> [Your task] Write out the whole listing exactly; no images belong in it.

== Segment start ==

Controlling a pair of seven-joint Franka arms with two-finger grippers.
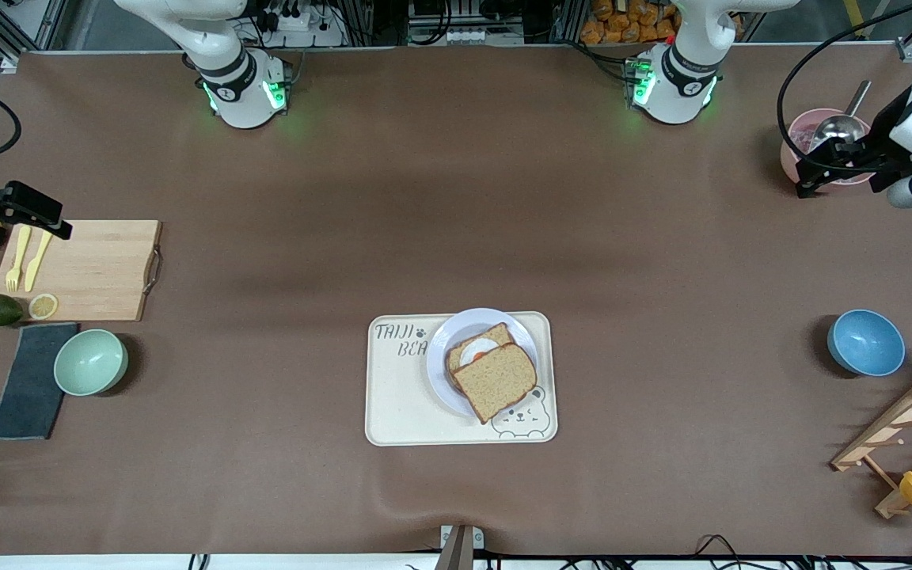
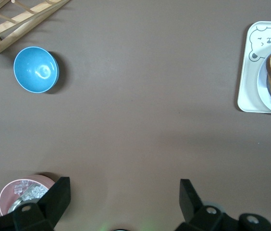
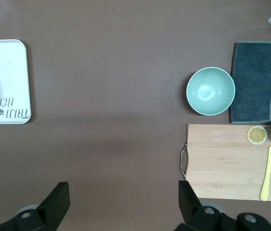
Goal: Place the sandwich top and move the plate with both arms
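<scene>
The bread slice (image 1: 495, 381) is seen lying askew on the egg slice (image 1: 478, 350), on the plate (image 1: 444, 348) within the tray (image 1: 393, 412) at mid-desk. The bread is judged light and soft; the plate stiff, slippery, best pinched at opposite rims. The left gripper (image 2: 121, 192) over the pink bowl (image 1: 790, 150) and the right gripper (image 3: 121, 192) over the cutting board (image 1: 100, 269) are held spread, empty.

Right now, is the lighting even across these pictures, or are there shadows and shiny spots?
Front view: soft light, a faint dark band across the table, a short shadow beside the mint bowl, green glow at both arm bases. Left wrist view: a bright glare spot inside the blue bowl. Right wrist view: even light, only the open right gripper is dark at the edge.
</scene>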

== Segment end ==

> [Answer]
Controlling a pair of seven-joint Franka arms with two-finger grippers.
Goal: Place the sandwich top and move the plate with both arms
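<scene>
The bread slice (image 1: 495, 381) is seen lying askew on the egg slice (image 1: 478, 350), on the plate (image 1: 444, 348) within the tray (image 1: 393, 412) at mid-desk. The bread is judged light and soft; the plate stiff, slippery, best pinched at opposite rims. The left gripper (image 2: 121, 192) over the pink bowl (image 1: 790, 150) and the right gripper (image 3: 121, 192) over the cutting board (image 1: 100, 269) are held spread, empty.

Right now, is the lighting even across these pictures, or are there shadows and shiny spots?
Front view: soft light, a faint dark band across the table, a short shadow beside the mint bowl, green glow at both arm bases. Left wrist view: a bright glare spot inside the blue bowl. Right wrist view: even light, only the open right gripper is dark at the edge.
</scene>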

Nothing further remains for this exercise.